I was trying to export the data from Mongo to Oracle. I used to below approach.
Step 1 : Export the data to CS file usign mongoExport command.
Step 2 : Read the data through a java code, do the necessary data transformation.
Step 3 : Insert the data to Oracle
Issue is that, when any of the comment section has a new line character ('\n'), the data is moving to next line and java read fails to process the document.
There is a open bug with 10gen for this, JIRA. Has any one faced issue.

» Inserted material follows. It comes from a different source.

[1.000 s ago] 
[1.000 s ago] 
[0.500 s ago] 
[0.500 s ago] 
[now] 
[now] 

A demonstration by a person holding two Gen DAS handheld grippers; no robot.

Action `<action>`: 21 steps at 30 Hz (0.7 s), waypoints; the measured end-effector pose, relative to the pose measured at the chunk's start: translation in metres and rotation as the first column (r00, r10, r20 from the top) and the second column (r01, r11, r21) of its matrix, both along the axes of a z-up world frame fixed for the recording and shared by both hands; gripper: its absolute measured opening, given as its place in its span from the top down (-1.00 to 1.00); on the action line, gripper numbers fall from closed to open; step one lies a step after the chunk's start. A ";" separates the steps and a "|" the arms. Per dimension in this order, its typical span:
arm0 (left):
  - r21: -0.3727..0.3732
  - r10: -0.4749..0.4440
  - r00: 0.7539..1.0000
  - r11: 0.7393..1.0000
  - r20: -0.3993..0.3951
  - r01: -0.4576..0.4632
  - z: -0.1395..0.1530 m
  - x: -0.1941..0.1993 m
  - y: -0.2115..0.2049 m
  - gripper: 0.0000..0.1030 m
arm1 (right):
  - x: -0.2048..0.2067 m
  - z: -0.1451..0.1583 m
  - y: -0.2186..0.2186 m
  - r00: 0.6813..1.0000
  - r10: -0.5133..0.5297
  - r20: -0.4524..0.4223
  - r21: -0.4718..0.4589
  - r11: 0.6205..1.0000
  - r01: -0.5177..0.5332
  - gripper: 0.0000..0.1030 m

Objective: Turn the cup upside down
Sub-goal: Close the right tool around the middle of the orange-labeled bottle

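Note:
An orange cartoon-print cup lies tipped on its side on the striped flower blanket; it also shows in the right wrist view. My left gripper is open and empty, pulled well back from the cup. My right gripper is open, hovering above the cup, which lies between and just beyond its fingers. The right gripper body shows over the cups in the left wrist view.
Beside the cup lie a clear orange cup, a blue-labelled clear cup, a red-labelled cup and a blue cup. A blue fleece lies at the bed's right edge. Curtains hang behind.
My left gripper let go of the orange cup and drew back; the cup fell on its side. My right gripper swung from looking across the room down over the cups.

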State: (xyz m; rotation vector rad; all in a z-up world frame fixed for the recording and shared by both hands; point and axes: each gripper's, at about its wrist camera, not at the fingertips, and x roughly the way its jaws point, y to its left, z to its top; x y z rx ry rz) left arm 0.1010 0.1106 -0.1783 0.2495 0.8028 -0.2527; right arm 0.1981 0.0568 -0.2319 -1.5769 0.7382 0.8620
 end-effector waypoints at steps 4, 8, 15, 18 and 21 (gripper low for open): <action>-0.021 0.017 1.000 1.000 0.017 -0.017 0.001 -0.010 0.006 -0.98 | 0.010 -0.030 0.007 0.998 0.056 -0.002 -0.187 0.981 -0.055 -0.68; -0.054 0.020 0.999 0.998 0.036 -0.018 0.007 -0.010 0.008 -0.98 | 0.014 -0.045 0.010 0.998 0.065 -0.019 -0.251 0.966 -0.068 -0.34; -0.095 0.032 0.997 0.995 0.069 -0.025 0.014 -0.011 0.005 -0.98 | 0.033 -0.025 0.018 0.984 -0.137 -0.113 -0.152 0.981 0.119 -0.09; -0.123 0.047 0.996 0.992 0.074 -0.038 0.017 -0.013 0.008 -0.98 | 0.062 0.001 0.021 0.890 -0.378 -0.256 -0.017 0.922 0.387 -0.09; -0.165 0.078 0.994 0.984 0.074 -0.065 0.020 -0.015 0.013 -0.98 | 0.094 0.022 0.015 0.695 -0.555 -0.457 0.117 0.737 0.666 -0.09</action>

Is there is a workaround for this ?
As with many formatting nuances in CSV, there is no agreed "standard" for how to handle embedded newline characters in a CSV field.
A common implementation is RFC-4180: Common Format and MIME Type for Comma-Separated Values (CSV) Files, which suggests:
6) Fields containing line breaks (CRLF), double quotes, and commas
should be enclosed in double-quotes.
For example:
"aaa","b CRLF
bb","ccc" CRLF
zzz,yyy,xxx
This is the format that mongoexport is currently using. If you use a CSV parser compliant with RFC-4180 (eg. SuperCSV as suggested by #evanchooly) it should handle the quoted newlines as expected.
If you need an alternative to the format used by mongoexport or need more flexibility in your output, you can always write your own export script.
Are you trying to parse the csv manually? If so, take a look at http://opencsv.sourceforge.net/ or http://supercsv.sourceforge.net/ and see if they help.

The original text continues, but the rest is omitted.